- Theatrical release poster by Anders Gullberg
- Directed by: Ingmar Bergman
- Written by: Ulla Isaksson
- Produced by: Ingmar Bergman Allan Ekelund
- Starring: Max von Sydow Birgitta Valberg Gunnel Lindblom Birgitta Pettersson
- Cinematography: Sven Nykvist
- Edited by: Oscar Rosander
- Music by: Erik Nordgren
- Distributed by: Svensk Filmindustri
- Release date: 8 February 1960;
- Running time: 89 minutes
- Country: Sweden
- Language: Swedish
- Box office: $700,000 (USA)

= The Virgin Spring =

1960 film by Ingmar Bergman

The Virgin Spring (Jungfrukällan) is a 1960 Swedish period tragedy film directed by Ingmar Bergman. Set in medieval Sweden, it is a tale about a father's merciless response to the rape and murder of his young daughter. The story was adapted by screenwriter Ulla Isaksson from the 13th-century Swedish ballad "Töres döttrar i Wänge" ("Töre's daughters in Vänge"). Bergman researched the legend of Per Töre with an eye to an adaptation, considering an opera before deciding on a film version. Given criticism of the historical accuracy of his 1957 film The Seventh Seal, he also invited Isaksson to write the screenplay. Other influences included the 1950 Japanese film Rashomon. Max von Sydow played Töre.

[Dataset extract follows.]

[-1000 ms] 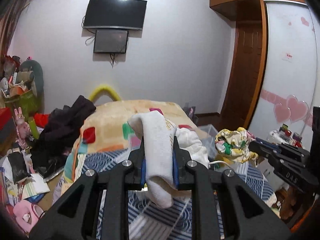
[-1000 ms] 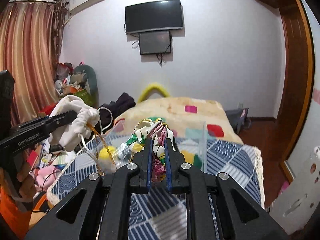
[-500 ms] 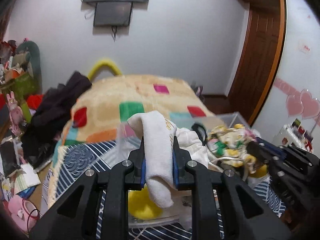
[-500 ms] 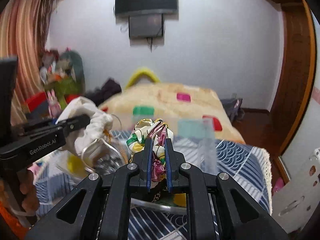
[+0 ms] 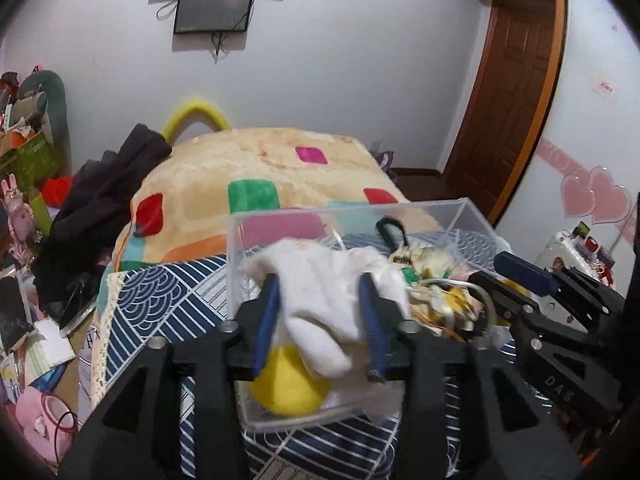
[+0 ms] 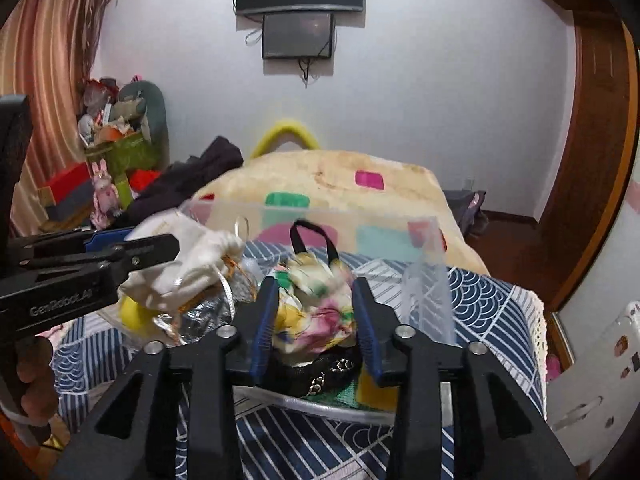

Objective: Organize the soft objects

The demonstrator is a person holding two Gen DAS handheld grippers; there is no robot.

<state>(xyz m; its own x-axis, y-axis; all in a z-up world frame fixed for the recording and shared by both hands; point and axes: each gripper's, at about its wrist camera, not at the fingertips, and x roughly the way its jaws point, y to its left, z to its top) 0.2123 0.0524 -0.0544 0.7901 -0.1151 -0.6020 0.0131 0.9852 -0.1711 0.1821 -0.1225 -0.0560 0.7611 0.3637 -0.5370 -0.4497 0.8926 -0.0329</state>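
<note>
A clear plastic box (image 5: 472,210) stands on the blue patterned bedspread. My left gripper (image 5: 320,312) is open above the box's left end, and a white cloth pouch (image 5: 320,284) lies loose between its fingers over a yellow ball (image 5: 288,388). My right gripper (image 6: 314,312) is open above the box (image 6: 426,288), with a floral fabric pouch (image 6: 316,304) loose between its fingers. The white pouch (image 6: 184,264) and the left gripper (image 6: 132,248) show at left in the right wrist view. The right gripper (image 5: 504,276) shows at right in the left wrist view.
A beige blanket with coloured squares (image 5: 256,176) covers the bed behind the box. Dark clothes (image 5: 104,196) lie heaped at its left. Floor clutter and toys (image 5: 24,208) fill the left side. A wooden door (image 5: 508,92) is at right.
Both grippers moved down over the clear box and opened. The white pouch and the floral pouch, gripped before, now lie loose between the spread fingers.
</note>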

Isaksson and Bergman explored a number of themes in The Virgin Spring, questioning morals, vengeance, and religious beliefs. The rape scene was also subject to controversy and censorship in screenings in the United States.

The film won the Academy Award for Best Foreign Language Film at the 1961 Academy Awards and other honours. It was also the basis for the 1972 exploitation horror film The Last House on the Left.

==Plot==
In medieval Sweden, prosperous Christian Per Töre sends his daughter, Karin, to take candles to the church, a day's journey away. Karin is accompanied by servant Ingeri, who is pregnant with an out-of-wedlock child, and who secretly worships the Norse deity Odin. Along their way through the forest on horseback, Ingeri becomes frightened when they come to a stream-side mill and admonishes Karin, but Karin chooses to proceed on her own, leaving Ingeri at the mill.

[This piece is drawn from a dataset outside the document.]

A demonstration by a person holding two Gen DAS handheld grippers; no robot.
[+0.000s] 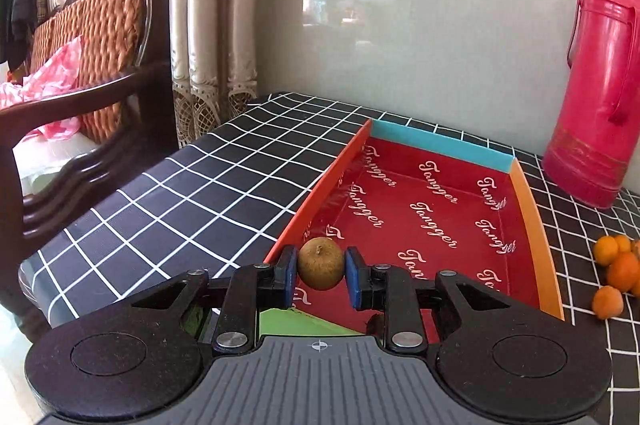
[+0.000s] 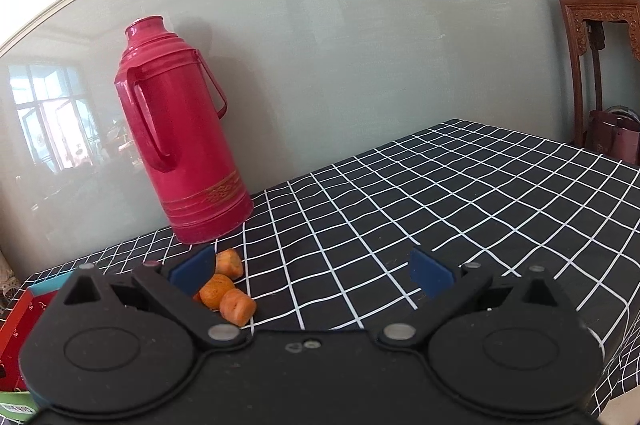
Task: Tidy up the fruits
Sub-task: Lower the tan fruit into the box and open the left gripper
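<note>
My left gripper (image 1: pixel 321 271) is shut on a small round brown fruit (image 1: pixel 321 263) and holds it over the near left corner of a red tray (image 1: pixel 432 209) with "Tangger" printed inside and orange, blue and green rims. Several small orange fruits (image 1: pixel 616 271) lie on the cloth right of the tray. In the right wrist view, my right gripper (image 2: pixel 312 275) is open and empty above the table. The orange fruits (image 2: pixel 228 289) lie just beside its left fingertip (image 2: pixel 192 269). The tray's corner (image 2: pixel 24 309) shows at the far left.
A tall pink-red thermos (image 2: pixel 184 153) stands at the wall behind the oranges; it also shows in the left wrist view (image 1: pixel 596 85). The table has a black checked cloth (image 1: pixel 192 185). A wooden sofa (image 1: pixel 80 97) is left of the table, a carved stand (image 2: pixel 600 57) at right.
</note>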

Ingeri encounters a one-eyed man at the mill. When Ingeri asks his name he enigmatically responds he has none "in these days". The man tells Ingeri that he can see and hear things others cannot. When the man makes sexual advances towards her and promises her power, Ingeri flees in terror. Meanwhile, Karin meets three herdsmen, two men and a boy, and invites them to eat her lunch with her. Eventually, the two older men rape and murder Karin. Ingeri, after having caught up to the group, witnesses the whole ordeal from a distance. The two older men then prepare to leave the scene with Karin's clothing. The younger boy is left with the body, but he takes the situation poorly, and is wracked with guilt. He even tries to bury the body by sprinkling dirt but stops midway, and runs along with the older men.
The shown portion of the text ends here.